Suite aux déclarations de Ségolène ROYAL qui ont suscité une levée de boucliers dans la classe politique Française, le premier ministre François FILLON a relativisé le fait que son domicile ait été mis à sac pour la deuxième fois consécutive, fait qu’on devrait ranger dans la rubrique des faits divers a-t-il répété cyniquement et qui atteste que lui aussi fait preuve d’inélégance politique et diplomatique. Il est clair que Sarkozy, allergique à la liberté d’expression a drôlement écorné les règles du jeu démocratique et que Mme ROYAL se plaigne à raison que le saccage de son domicile et ses prises de position sont manifestement indissociables. Le même François FILLON qui a d’ailleurs confirmé le non-remplacement de plusieurs fonctionnaires dans l’édudation nationale a provoqué la grogne des organisations syndicales. Le premier ministre Français est un modèle représentatif de l’austérité, pénalisant sévèrement et le pouvoir d’achat qui ne cesse de se dégrader et le Français moyen en fixant à "au moins 30.000" le nombre de fonctionnaires non remplacés en 2009. A ce sujet, Mme ROYAL avait dénoncé" la mainmise du clan SARKOZY sur toute la France, une mainmise qui relativise le droit de grève, une mainmise qui fustige les grèves et qui trucide même les organisations syndicales.

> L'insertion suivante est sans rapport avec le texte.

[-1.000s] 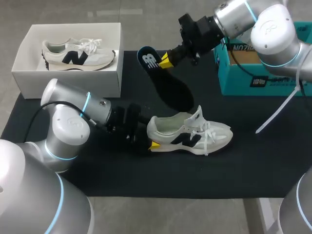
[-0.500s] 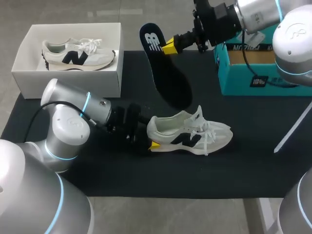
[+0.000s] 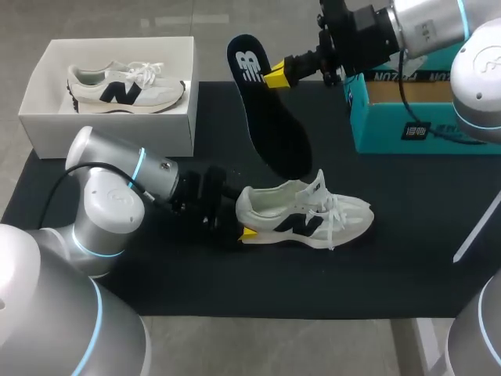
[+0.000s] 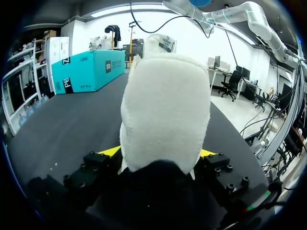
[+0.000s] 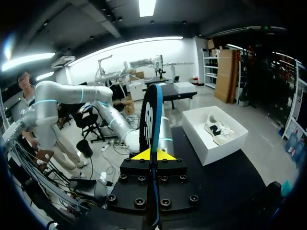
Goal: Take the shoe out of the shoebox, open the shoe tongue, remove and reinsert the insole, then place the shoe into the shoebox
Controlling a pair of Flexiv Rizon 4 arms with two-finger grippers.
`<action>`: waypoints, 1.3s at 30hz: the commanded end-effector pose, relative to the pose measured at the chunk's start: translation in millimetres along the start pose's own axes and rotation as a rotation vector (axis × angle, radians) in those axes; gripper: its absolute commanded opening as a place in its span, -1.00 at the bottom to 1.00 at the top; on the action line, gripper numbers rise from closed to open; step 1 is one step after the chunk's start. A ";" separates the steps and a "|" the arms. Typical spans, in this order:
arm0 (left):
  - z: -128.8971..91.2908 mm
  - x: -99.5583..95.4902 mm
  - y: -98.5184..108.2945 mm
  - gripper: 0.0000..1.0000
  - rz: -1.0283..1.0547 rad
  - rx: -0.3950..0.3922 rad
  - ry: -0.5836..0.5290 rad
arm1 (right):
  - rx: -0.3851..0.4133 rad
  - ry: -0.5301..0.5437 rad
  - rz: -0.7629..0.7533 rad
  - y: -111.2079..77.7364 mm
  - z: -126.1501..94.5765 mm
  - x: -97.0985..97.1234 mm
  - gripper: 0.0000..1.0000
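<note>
Out on mat (image 3: 391, 258), shoe (image 3: 305, 213) is clamped at heel by left gripper (image 4: 158, 154). Removed insole (image 3: 270, 117) is pinched aloft by closed right gripper (image 3: 275, 76). Reinsertion and boxing are judged left.

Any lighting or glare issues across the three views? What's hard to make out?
Head view: even light, no glare, but the dark insole barely stands out against the black mat. Left wrist view: the shoe heel fills the middle, with a bright washout behind it. Right wrist view: ceiling lights glare, surroundings are dim, insole edge-on between the jaws.
</note>
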State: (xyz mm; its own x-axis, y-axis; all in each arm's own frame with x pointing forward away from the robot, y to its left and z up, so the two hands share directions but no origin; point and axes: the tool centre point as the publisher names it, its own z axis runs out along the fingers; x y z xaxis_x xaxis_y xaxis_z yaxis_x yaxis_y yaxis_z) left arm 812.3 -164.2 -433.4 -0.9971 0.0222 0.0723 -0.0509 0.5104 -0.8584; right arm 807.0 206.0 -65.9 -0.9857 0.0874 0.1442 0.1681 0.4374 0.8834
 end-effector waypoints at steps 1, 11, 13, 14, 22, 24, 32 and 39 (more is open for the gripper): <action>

Ingrid, lorsqu’elle a été arrêtée en Colombie, c’est en sa qualité de colombienne de candidate à l’élection présidentielle de Colombie. Cela n’a pas empêché la France, « (sa) douce France » de mener le combat pour son retour à la liberté.
Ingrid BETANCOURT est désormais chevalier de l’ordre français de la légion d’honneur. Elle a bien mérité cette distinction, elle qui s’est distinguée à tous points de vue. Et la pression médiatique aura été plus forte pour Ingrid BETANCOURT, la Jeanne d’Arc ressuscitée que ne l’a été pour Florence AUBENAS.